▸ **Problem description**
Beginning with the first line below, please restate each line exactly, down to and including the line containing "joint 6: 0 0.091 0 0".

━━━━━━━━━━━━━━━━━━━━━━━━━━━━━━

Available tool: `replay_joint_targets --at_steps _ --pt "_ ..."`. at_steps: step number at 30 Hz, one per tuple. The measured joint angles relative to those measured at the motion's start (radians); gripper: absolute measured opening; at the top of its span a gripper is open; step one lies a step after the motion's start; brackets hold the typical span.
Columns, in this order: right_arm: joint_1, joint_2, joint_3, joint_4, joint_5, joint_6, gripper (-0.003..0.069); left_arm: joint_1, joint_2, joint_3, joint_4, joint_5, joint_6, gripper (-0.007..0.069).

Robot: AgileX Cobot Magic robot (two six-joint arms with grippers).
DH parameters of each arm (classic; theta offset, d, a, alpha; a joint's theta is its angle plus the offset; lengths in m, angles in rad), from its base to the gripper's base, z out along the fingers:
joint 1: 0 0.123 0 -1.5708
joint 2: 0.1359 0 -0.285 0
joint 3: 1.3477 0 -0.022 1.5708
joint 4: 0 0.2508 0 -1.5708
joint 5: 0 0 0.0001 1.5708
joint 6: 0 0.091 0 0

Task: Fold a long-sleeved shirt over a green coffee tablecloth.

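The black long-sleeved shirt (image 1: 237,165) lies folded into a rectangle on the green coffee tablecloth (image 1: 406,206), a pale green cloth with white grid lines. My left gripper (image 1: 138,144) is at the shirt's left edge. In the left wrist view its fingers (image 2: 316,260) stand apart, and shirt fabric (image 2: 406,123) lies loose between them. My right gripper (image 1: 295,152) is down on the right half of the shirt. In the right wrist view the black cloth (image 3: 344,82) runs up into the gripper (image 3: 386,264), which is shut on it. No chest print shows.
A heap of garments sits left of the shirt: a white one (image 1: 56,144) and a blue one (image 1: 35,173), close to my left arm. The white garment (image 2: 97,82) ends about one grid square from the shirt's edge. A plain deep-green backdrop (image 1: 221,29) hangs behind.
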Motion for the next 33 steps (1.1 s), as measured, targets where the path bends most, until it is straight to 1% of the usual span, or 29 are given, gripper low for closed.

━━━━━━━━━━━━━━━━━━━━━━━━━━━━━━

▸ **Solution to the problem**
Available tool: `replay_joint_targets --at_steps _ --pt "_ ..."`. at_steps: step number at 30 Hz, one per tuple. The measured joint angles relative to those measured at the motion's start (radians); gripper: absolute measured opening; at the top of its span a gripper is open; step one lies a step after the motion's start; brackets hold the typical span.
Columns, in this order: right_arm: joint_1, joint_2, joint_3, joint_4, joint_5, joint_6, gripper (-0.003..0.069); left_arm: joint_1, joint_2, joint_3, joint_4, joint_5, joint_6, gripper (-0.007..0.069).

Robot: AgileX Cobot Magic robot (two six-joint arms with grippers).
DH parameters of each arm (classic; theta offset, d, a, alpha; a joint's theta is its angle plus the offset; lengths in m, angles in rad), from its base to the gripper's base, z out along the fingers:
joint 1: 0 0.123 0 -1.5708
joint 2: 0.1359 0 -0.285 0
joint 3: 1.3477 0 -0.022 1.5708
joint 4: 0 0.2508 0 -1.5708
joint 5: 0 0 0.0001 1.5708
joint 6: 0 0.091 0 0

No further answer is needed.